Romines: We try to develop a system that teaches discipline and high concentration. We use the podium only for rehearsing and never for lectures or announcements. This gives the podium a meaning and reminds players that rehearsals are a time to work. They know exactly what the warm-up will entail and know that we will step off the podium and allow them to rest or change reeds periodically. When we step back up on the podium, students should behave, think, and listen as young professional adults.

To run a program with such precise discipline takes considerable love and respect. In some ways our system reflects a military approach. Our classes learn that they are expected to behave as ladies and gentlemen at all times, and everyone has a job along with performing. Students may be enlisted to help each other to play well, maintaining discipline, or even just be a friend to another student. We show our respect for students by adding Mr. and Miss to their names. All throughout class we ask them to make choices; they are treated as if they were on the job.

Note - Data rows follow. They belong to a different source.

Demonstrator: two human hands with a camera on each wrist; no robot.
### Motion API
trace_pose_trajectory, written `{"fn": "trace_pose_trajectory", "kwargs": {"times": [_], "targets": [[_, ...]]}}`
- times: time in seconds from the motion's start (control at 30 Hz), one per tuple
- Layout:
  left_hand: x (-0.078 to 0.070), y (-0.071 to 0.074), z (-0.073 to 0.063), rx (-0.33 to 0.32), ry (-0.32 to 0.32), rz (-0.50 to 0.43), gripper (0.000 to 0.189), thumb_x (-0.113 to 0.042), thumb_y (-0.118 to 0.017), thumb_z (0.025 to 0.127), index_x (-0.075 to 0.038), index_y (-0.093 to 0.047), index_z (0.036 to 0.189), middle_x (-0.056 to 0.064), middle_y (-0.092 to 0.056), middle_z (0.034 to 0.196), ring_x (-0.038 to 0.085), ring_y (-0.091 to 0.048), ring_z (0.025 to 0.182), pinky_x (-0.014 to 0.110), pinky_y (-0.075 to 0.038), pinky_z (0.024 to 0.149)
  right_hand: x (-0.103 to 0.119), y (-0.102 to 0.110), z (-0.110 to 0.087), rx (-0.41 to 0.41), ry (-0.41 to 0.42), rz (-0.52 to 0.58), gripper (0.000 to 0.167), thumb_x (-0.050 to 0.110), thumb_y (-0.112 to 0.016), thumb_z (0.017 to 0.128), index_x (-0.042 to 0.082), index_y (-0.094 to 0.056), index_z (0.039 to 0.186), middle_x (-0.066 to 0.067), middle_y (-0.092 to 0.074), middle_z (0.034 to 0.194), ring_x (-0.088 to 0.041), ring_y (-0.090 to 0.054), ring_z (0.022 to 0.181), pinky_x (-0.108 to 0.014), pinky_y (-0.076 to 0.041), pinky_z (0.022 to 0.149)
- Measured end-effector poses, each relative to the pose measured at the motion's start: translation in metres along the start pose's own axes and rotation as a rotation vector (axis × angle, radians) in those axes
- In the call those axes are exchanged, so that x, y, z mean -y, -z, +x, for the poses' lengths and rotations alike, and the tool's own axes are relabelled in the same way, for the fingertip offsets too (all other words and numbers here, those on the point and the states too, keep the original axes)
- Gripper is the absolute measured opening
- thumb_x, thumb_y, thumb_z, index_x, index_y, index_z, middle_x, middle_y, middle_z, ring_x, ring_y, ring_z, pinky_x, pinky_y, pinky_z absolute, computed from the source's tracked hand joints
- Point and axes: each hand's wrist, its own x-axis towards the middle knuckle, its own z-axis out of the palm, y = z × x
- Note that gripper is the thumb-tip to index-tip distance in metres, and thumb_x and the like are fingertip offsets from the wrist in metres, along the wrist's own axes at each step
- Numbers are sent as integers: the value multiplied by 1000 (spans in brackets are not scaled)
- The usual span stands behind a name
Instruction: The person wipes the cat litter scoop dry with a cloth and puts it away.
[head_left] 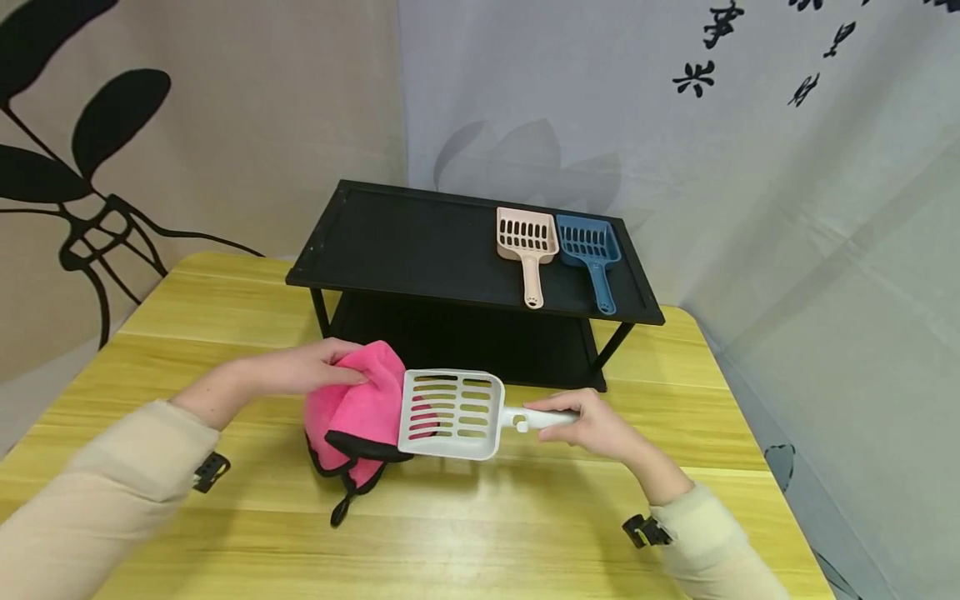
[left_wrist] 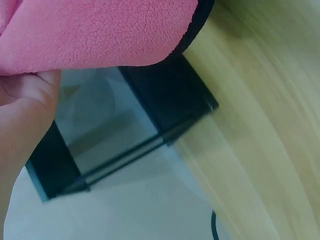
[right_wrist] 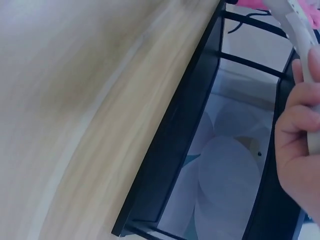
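A white slotted litter scoop [head_left: 451, 414] is held above the table, its handle gripped by my right hand [head_left: 588, 423]. In the right wrist view the fingers curl round the scoop's handle [right_wrist: 299, 35]. My left hand [head_left: 311, 371] grips a pink fleece cloth [head_left: 367, 396] with black edging and a hanging loop. The cloth touches or sits right behind the scoop's left edge; pink shows through some slots. In the left wrist view the cloth [left_wrist: 110, 32] covers most of the left fingers.
A black two-tier rack [head_left: 420, 242] stands at the back of the wooden table [head_left: 480, 542]. On its top shelf, at the right, lie a beige litter scoop [head_left: 531, 258] and a blue litter scoop [head_left: 596, 258]. A printed curtain [head_left: 300, 100] hangs behind.
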Motion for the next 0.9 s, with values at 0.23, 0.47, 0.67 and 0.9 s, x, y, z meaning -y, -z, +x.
{"fn": "trace_pose_trajectory", "kwargs": {"times": [0.23, 0.47, 0.67, 0.9], "targets": [[5, 15, -14, -133, 1, 28, 25, -21, -52, 95, -2, -57, 111, 6, -56, 96, 18, -52, 91, 26, -49, 76, 8, 4, 2, -39, -58, 136, 40, 10, -71, 81, -2, -63, 118, -15, -65, 87, -9, -42, 49, -20, -34, 45], [15, 25, -29, -255, -5, 61, 19, -19, -51, 96, -3, -58, 104, 7, -54, 88, 13, -52, 82, 25, -47, 71, 43, -1, 15, -95, -89, 386, 42, 7, -61, 87, -9, -53, 125, -2, -62, 88, -8, -43, 50, -20, -34, 47], [19, 30, -38, -363, 22, 101, 22, -22, -53, 95, -4, -60, 108, 4, -54, 86, 10, -49, 78, 23, -42, 67, 75, -9, 29, -176, -135, 624, 45, 6, -47, 91, -7, -44, 134, -4, -60, 98, -6, -45, 51, -16, -35, 48], [20, 31, -43, -495, 81, 100, 36, -25, -59, 92, -2, -59, 119, 8, -63, 99, 8, -53, 77, 22, -45, 67, 100, -18, 46, -267, -185, 760, 43, 9, -44, 94, 2, -44, 137, -2, -58, 96, -6, -47, 53, -12, -37, 49]]}}
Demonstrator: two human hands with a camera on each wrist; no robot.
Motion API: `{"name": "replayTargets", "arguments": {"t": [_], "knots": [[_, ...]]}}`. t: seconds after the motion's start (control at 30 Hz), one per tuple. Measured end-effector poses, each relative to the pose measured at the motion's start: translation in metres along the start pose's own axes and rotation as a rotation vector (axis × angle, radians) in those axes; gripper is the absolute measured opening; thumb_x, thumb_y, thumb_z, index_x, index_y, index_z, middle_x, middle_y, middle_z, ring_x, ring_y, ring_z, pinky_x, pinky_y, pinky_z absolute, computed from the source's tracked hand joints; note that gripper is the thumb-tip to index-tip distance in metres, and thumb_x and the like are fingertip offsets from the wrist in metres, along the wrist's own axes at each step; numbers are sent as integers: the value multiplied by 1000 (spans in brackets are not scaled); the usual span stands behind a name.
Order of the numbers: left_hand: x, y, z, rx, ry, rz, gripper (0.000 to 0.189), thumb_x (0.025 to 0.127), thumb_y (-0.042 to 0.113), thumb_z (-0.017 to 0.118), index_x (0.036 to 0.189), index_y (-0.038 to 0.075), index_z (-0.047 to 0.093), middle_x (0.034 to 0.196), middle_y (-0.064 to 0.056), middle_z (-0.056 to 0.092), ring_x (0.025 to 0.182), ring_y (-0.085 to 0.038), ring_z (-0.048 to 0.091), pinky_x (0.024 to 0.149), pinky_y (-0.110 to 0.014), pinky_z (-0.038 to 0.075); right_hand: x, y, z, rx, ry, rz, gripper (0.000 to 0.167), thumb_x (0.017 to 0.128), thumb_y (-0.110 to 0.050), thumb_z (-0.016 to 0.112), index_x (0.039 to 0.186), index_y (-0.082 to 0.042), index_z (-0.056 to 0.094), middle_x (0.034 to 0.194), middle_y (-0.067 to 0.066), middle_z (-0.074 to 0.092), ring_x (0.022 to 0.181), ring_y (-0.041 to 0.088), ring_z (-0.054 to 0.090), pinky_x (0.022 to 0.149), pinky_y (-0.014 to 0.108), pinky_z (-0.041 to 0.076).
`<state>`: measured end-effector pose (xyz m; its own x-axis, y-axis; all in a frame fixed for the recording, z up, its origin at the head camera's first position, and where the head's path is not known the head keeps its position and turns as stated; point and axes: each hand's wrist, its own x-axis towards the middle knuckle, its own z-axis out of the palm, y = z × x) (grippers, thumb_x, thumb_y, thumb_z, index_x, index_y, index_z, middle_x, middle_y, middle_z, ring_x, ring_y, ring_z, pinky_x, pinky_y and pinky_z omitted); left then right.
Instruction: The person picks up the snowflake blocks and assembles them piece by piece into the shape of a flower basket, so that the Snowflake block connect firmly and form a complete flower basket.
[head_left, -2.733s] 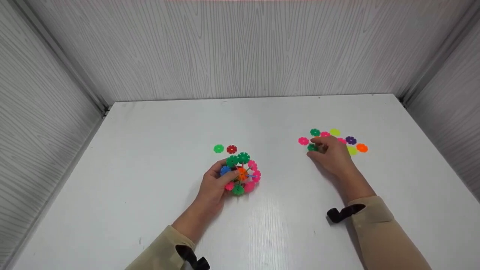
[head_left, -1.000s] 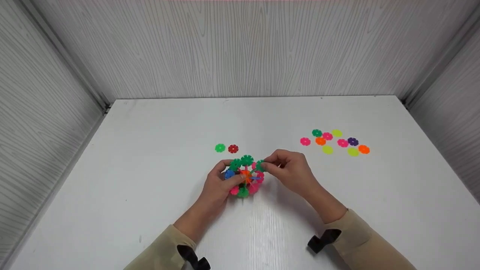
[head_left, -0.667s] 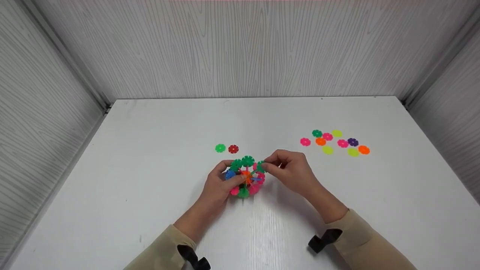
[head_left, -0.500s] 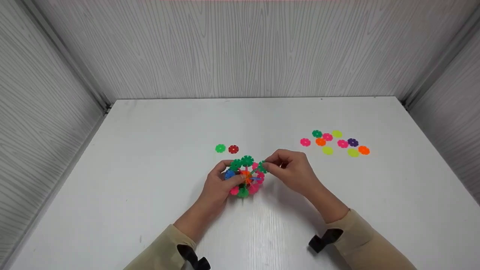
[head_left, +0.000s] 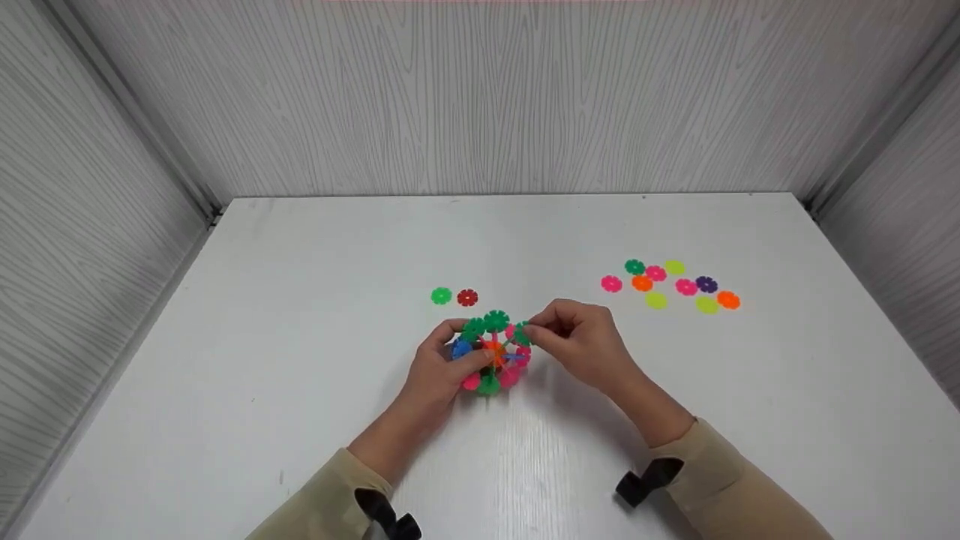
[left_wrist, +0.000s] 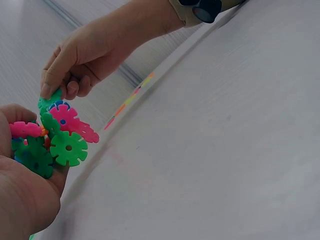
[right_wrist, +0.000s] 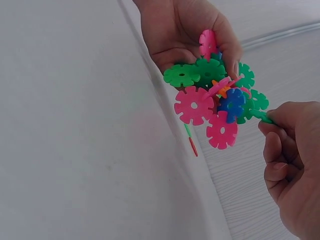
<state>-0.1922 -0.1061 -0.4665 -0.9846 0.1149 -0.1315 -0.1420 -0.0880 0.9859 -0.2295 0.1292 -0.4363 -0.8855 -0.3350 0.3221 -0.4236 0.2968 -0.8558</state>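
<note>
My left hand (head_left: 435, 367) grips a round cluster of interlocking snowflake discs (head_left: 495, 352), its thumb over the orange disc in the middle. Green, pink and blue discs stick out around that centre. With thumb and forefinger, my right hand (head_left: 581, 341) pinches a green snowflake disc (head_left: 523, 334) at the cluster's upper right. In the right wrist view, the pinched green disc (right_wrist: 261, 116) is edge-on and meets another green disc of the cluster. Whether its slot is fully seated cannot be seen. The left wrist view shows a pink disc (left_wrist: 63, 120) beside the pinched one.
Beyond the cluster, a light green disc (head_left: 441, 296) and a red disc (head_left: 467, 298) lie on the white table (head_left: 315, 300). Several loose discs are spread at the right, among them a purple one (head_left: 706, 284) and an orange one (head_left: 728, 300). Grey wood-grain panels (head_left: 480, 97) enclose the table.
My right hand has taken a green disc from the loose ones at the right and brought it left to the cluster. Over the last second both hands have hardly moved.
</note>
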Motion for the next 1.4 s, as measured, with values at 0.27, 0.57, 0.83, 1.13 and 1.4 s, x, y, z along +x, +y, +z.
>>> {"name": "replayTargets", "arguments": {"t": [0.27,0.57,0.83,1.13,1.4], "knots": [[0,0,1,30,-6,0,49,92,20,83,134,15,57,140,-12,60,133,-29,56,103,-37,57,1,2,-1,8,-12,-19,6,96,-17,81,94,-11,79,80,-1,72,63,20,55,56,23,47],[0,2,2,-2,-22,37,47,92,12,81,132,11,57,137,-15,62,129,-31,59,102,-36,57,-1,4,3,22,-51,16,7,95,-16,82,94,-10,79,83,0,73,66,20,55,58,22,47],[1,3,3,-2,4,32,48,93,13,81,134,12,57,143,-14,58,137,-30,51,105,-37,55,4,7,-4,13,-51,-2,8,97,-20,81,97,-12,77,87,-1,74,71,21,61,63,23,52],[7,-1,-2,-131,83,-27,46,95,10,76,136,9,56,136,-18,59,128,-31,58,102,-35,57,20,59,-71,-115,168,218,29,102,-30,74,122,-9,76,112,3,74,101,21,63,80,20,54],[7,-3,-2,-206,94,-65,50,95,6,76,139,9,54,140,-18,54,133,-31,56,104,-37,55,30,89,-94,-175,136,430,41,104,-29,71,143,-16,66,135,6,64,113,28,57,87,24,55]]}}
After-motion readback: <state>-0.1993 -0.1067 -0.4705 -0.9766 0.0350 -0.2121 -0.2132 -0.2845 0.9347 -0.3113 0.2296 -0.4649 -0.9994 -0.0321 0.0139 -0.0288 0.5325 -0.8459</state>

What arguments do you use to persuade the community about the importance of music programs?

Romines: Research shows that students who study music may improve their performance in math, science, and comprehension. Music is the one subject and skill that uses both hemispheres of the brain. The skills necessary to play an instrument require analysis and evaluation skills from the left brain. Later, students acquire theory and listening skills that also use the left side of the brain. The right side is activated by the emotional side of music. The fact that music study helps develop the student as a whole has been recognized in Western Europe and Asia for centuries.

Hayden: We know the study of music can help with math and language skills and try to help students realize when this happens. A huge part of music is teaching such skills as cooperation, persistence, work ethic, responsibility, organization, and leadership. We work to instill trust from the beginning because some of these students will be in our ensembles for the next eight years. Sometimes small groups are sent to the practice rooms to work on a specific skill. When they return that must report back on how they accomplished the goal for this session.
Some directors just send players out to sectionals and hope that leaders in the group will emerge. We work to demonstrate strong teaching and leadership skills in class so that when students are on their own, they know what to do. Once students know what is expected, it is amazing how much responsibility they will accept for the group. Some students rush into the room to make sure that their section is properly set up and that everyone has a pencil and tuner. Witnessing the development of young
leaders is one of the most rewarding aspects of our jobs.

 

RoAnne Romines has taught instrumental music for 24 years in such places as Germany, Texas, and now, Maryville, Tennessee. She graduated from Indiana University and maintains a large private clarinet studio in East Tennessee.

George Hayden is in his 13th year directing bands in the Maryville City Schools in Tennessee. He also runs a school of conducting for drum majors and earned degrees from the University of Tennessee and Lincoln Memorial University in Harrogate, Tennessee.

Hayden and Romines will present a clinic titled “Beginning Band 101: You Have No Free Will” at the 2008 Midwest Clinic.